"Saya lapar, kita harus menemukan sesuatu untuk dimakan," kata Bimo sambil memegangi perutnya yang keroncongan.
"Kita tidak punya apa-apa di sini. Kita harus bertahan," ujar Sari sambil mencoba memikirkan solusi.
Perut mereka semakin keroncongan, dan rasa lapar semakin menyiksa. Keadaan semakin memburuk saat bayangan halusinasi mulai menghantui mereka. Mereka mulai melihat bayangan mengerikan di dinding gua, suara-suara aneh mulai bergema di telinga mereka.
"Kita akan mati di sini," bisik Tomi dengan mimik putus asa.
"Jangan berkata begitu! Kita pasti bisa keluar dari sini," seru Raka yang berusaha untuk tetap tegar.
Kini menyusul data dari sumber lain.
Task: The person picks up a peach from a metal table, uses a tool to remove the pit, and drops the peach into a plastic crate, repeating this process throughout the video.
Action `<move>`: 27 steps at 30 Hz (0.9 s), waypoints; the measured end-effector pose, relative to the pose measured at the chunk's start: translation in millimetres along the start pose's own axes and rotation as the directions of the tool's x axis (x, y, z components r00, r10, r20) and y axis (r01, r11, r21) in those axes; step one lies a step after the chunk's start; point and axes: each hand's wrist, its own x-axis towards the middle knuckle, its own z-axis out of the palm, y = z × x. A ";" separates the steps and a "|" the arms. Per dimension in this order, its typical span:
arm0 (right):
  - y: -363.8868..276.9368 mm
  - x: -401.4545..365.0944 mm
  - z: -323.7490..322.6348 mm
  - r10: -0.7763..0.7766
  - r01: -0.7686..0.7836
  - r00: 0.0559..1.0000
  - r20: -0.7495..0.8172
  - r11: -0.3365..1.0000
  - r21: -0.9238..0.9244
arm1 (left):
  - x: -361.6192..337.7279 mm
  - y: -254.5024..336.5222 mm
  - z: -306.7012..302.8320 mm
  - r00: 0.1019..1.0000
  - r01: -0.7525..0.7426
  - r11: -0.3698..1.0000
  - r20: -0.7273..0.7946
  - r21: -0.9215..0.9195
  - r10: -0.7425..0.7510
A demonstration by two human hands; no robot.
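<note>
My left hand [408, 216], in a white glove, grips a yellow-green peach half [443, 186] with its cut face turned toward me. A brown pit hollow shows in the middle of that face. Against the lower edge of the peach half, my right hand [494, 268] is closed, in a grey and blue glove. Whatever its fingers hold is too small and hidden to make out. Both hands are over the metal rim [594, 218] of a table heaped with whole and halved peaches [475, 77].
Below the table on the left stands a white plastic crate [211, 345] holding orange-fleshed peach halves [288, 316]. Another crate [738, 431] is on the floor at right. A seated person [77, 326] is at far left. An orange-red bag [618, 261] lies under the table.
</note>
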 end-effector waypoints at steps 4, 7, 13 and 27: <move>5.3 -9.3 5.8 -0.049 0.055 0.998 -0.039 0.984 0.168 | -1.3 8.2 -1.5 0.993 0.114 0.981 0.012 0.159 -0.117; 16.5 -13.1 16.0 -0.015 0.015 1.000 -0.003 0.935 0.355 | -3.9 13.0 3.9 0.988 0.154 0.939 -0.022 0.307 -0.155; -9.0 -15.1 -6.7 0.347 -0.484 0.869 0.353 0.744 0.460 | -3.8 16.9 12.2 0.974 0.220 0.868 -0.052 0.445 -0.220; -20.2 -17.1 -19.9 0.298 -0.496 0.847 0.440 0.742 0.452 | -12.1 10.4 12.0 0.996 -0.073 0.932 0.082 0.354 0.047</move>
Perdebatan di dalam gua kecil itu semakin intens dan memanas. Bimo dan Tomi saling berteriak, menyalahkan satu sama lain atas keadaan mereka. Raka mencoba menenangkan mereka, tetapi emosinya sendiri juga mulai meledak.
"Berhenti! Kita harus bekerja sama, bukan saling menyalahkan!" seru Sari. Namun, suaranya malah tenggelam di tengah kekacauan teman-temannya. Ketegangan memuncak ketika Raka dan Tomi saling dorong, hampir terlibat dalam perkelahian kecil.
Mira mencoba memisahkan mereka, tetapi tenaganya tidak cukup kuat. Dalam kekacauan itu, mereka semua mulai merasa sangat mengantuk. Rasa kantuk yang sangat kuat menyerang mereka, membuat mereka berhenti dari semua perdebatan dan perkelahian.
"Apa yang terjadi? Mengapa aku begitu mengantuk?" bisik Sari sebelum matanya terpejam.
Satu per satu, mereka jatuh tertidur di lantai gua yang dingin dan gelap. Rasa lelah, lapar, dan takut perlahan-lahan tergantikan oleh keheningan tidur yang mendalam.
Ketika mereka terbangun, mereka merasa pusing dan bingung. Di sekeliling mereka, sinar obor dan lampu senter menerangi gua. Orang-orang kampung berdiri di sekeliling mereka dengan wajah-wajah penuh kekhawatiran tetapi lega.